WHAT NEEDS TO BE DONE:
All of the data that follows should be retyped exactly, please, except the pictures.

○ ○ ○

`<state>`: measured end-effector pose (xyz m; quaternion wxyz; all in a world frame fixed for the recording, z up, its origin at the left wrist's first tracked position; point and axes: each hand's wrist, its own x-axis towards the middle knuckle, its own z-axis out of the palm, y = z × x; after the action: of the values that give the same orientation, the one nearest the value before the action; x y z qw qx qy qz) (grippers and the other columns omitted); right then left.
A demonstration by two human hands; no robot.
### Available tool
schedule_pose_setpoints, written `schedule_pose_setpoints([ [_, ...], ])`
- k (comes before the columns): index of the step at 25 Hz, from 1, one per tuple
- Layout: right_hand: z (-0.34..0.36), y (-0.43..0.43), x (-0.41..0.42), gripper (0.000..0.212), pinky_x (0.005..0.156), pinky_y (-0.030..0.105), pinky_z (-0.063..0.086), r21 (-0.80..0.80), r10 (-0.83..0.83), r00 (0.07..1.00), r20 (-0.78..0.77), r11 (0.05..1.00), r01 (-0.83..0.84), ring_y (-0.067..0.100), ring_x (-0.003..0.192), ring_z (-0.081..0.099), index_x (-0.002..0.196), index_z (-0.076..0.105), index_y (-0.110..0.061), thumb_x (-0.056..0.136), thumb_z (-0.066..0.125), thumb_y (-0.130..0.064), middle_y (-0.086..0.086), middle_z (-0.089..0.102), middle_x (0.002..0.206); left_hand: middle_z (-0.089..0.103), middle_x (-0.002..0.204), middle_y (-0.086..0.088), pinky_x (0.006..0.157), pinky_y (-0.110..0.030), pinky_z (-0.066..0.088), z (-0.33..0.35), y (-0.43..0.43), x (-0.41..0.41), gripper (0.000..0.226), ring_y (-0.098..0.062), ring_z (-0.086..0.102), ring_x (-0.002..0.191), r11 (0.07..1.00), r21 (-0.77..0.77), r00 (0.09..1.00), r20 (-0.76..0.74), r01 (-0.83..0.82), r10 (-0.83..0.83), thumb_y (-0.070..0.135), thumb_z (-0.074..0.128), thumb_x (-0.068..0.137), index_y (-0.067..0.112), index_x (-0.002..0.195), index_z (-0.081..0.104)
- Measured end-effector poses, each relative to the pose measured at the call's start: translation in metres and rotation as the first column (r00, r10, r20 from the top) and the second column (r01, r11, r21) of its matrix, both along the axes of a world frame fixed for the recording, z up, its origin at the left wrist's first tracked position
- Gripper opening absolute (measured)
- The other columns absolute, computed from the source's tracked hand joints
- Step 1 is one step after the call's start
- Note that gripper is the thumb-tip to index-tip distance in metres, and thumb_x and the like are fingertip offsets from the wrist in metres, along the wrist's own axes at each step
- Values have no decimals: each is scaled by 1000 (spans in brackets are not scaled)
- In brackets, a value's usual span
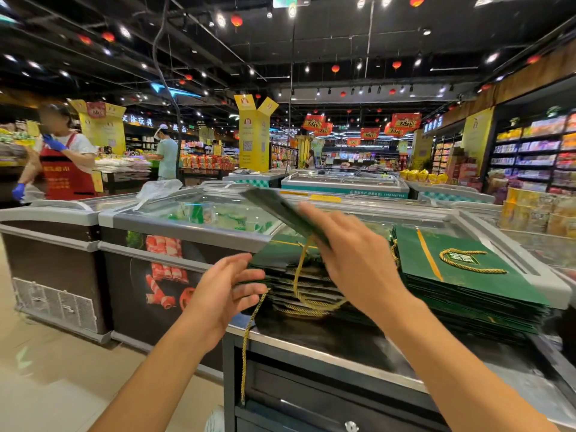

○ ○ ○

SOLUTION TO THE EXERCISE:
`<state>`: measured end-effector pose (xyz m; quaternion wxyz; all in a world frame fixed for the recording, z up, its origin at the left wrist's first tracked position; point and axes: each hand's wrist, its own x-axis towards the middle knuckle, its own z-axis out of the palm, y = z × x; after the action: of the values that give the same orientation, the one nearest the value before the action; x y z qw qx qy qz) (grippers and the other columns omitted); right then left.
A demonstration by two human hands; no robot.
### Available tool
schedule_pose_setpoints, written `schedule_pose_setpoints([ [_, ...], ])`
- k (comes before the columns): index of the step at 25 Hz, from 1, one per tuple
- Layout: right_hand: z (-0.34..0.36), y (-0.43..0.43), x (-0.41..0.42), gripper (0.000..0.212), pinky_x (0.005..0.156), pinky_y (-0.030..0.105), pinky_z (-0.063..0.086), r21 (-0.80..0.80), r10 (-0.83..0.83), r00 (0.07..1.00), r20 (-0.78..0.77), r11 (0.05..1.00), r01 (-0.83..0.84), ring_y (-0.067..0.100), ring_x (-0.003..0.192), ring_z (-0.081..0.099), index_x (-0.002..0.196), index_z (-0.076..0.105), index_y (-0.110..0.061), thumb_x (-0.056..0.136), thumb_z (-0.066..0.125), thumb_y (-0.130..0.064), middle_y (-0.086..0.086), middle_z (-0.089..0.102), middle_x (0.002..0.206); left_hand: middle_z (-0.089..0.103), middle_x (-0.002..0.204), middle_y (-0.086..0.088), pinky_x (0.006..0.157), pinky_y (-0.110..0.030), pinky_z (-0.066..0.088), z (-0.33..0.35), y (-0.43..0.43), x (-0.41..0.41), gripper (0.000..0.226), ring_y (-0.098..0.062), ring_z (-0.086..0.102), ring_x (-0.002..0.191), r11 (0.07..1.00), r21 (-0.77..0.77), r00 (0.09..1.00), r20 (-0.76..0.74), r01 (-0.83..0.82), r10 (-0.83..0.83), thumb_y (-0.070..0.135), thumb_z (-0.074..0.128), thumb_x (-0.068..0.137), index_y (-0.067..0.112), index_x (-0.002..0.195), index_z (-0.081..0.104)
- Measured end-effector poses, each relative to the pose measured at the call's start: translation in metres and rotation as the first column (r00, r10, r20 from the top) and the second column (r01, r11, r21) of its matrix, both along the axes of a world frame fixed for the recording, z up, its origin at the left wrist's first tracked position
- Gripper opening absolute (measured)
- The other columns absolute, computed from the source's tracked hand joints
- Step 1 is one step after the call's start
- Note that gripper is the thumb-tip to index-tip distance in metres, and thumb_x and the like are fingertip offsets from the wrist in metres, along the wrist's own axes at each step
- Values have no decimals: each is scaled by 1000 (spans in brackets are not scaled)
- In brackets, a value's usual span

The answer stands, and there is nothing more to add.